Linux Kernel Mastery: Design Principles & Case Studies

Understanding the Linux OOM Killer: A Deep Dive with Practical Testing

The Linux Out-of-Memory (OOM) killer is one of the kernel’s most critical defense mechanisms against system lockups caused by memory exhaustion. When your system runs dangerously low on available RAM, the OOM killer springs into action, making life-or-death decisions about which processes to terminate to keep the system running.

What is the OOM Killer?

The OOM killer is a kernel subsystem that monitors system memory usage and takes action when the system is unable to allocate memory for essential operations. Rather than allowing the entire system to freeze or crash, it selectively terminates processes to free up memory.
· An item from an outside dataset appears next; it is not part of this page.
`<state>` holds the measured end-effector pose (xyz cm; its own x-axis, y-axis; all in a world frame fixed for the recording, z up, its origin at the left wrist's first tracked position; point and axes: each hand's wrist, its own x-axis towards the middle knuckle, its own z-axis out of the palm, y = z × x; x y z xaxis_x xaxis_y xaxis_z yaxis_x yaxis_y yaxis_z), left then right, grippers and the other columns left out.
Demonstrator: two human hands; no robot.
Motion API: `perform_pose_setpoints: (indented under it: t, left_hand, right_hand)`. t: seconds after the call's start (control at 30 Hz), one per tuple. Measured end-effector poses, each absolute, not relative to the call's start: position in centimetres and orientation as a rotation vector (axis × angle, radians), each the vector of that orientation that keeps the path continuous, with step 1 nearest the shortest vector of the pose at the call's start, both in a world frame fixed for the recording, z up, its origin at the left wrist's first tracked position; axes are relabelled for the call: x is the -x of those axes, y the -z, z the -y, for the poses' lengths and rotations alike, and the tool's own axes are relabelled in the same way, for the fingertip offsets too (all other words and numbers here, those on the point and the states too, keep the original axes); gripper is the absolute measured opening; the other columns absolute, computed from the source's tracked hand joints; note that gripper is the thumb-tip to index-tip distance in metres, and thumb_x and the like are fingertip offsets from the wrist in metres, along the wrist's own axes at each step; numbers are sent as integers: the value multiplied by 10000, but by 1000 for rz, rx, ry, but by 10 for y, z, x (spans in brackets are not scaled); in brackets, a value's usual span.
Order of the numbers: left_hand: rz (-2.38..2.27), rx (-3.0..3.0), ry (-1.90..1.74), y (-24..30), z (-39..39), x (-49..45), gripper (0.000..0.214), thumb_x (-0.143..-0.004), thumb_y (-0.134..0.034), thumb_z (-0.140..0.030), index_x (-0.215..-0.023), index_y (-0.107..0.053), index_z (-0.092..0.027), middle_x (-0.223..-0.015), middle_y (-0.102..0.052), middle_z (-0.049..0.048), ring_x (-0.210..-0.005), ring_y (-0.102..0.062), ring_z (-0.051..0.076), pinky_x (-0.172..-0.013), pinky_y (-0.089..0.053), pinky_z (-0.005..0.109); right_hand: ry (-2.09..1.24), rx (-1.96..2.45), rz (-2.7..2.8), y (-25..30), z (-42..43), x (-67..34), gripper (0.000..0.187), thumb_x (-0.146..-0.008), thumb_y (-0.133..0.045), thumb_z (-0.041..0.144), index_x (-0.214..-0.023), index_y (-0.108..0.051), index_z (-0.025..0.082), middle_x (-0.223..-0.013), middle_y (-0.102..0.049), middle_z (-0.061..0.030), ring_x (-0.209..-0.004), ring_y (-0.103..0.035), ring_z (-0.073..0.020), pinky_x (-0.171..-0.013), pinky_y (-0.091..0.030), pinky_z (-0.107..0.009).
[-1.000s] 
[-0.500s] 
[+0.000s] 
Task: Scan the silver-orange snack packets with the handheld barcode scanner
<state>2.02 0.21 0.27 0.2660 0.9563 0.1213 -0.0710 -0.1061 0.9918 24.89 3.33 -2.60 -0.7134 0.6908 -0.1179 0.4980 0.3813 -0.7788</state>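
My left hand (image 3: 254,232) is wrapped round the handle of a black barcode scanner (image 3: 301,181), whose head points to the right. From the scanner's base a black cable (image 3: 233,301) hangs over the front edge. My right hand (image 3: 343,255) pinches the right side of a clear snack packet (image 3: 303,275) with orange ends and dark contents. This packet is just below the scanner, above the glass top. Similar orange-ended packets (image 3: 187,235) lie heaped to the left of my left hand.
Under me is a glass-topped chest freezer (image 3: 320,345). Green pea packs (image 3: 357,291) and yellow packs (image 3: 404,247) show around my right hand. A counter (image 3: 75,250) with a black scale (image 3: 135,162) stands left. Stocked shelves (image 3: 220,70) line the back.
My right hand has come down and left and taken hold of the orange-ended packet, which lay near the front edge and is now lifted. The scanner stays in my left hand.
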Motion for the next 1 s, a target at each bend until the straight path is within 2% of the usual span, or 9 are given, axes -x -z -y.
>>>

When Does the OOM Killer Activate?

The OOM killer triggers when:

Physical memory (RAM) is nearly exhausted
Swap space is full or unavailable
The kernel cannot satisfy a memory allocation request
System performance degrades severely due to excessive swapping (thrashing)

How Does It Choose Victims?

The OOM killer uses a sophisticated scoring algorithm that considers multiple factors:

Memory Usage: Processes consuming more memory get higher scores
Process Age: Newer processes are more likely to be killed
Process Priority: Lower priority (higher nice values) processes are preferred targets
OOM Score Adjustment: Manual adjustments via /proc/PID/oom_score_adj
Process Type: Kernel threads and init processes are protected
Children Processes: Killing a parent that spawned many children is preferred

OOM Score Adjustment Values

The oom_score_adj file allows fine-tuning of the OOM killer’s target selection:

-1000: Never kill (OOM_SCORE_ADJ_MIN)
0: Default behavior
+1000: Always kill first (OOM_SCORE_ADJ_MAX)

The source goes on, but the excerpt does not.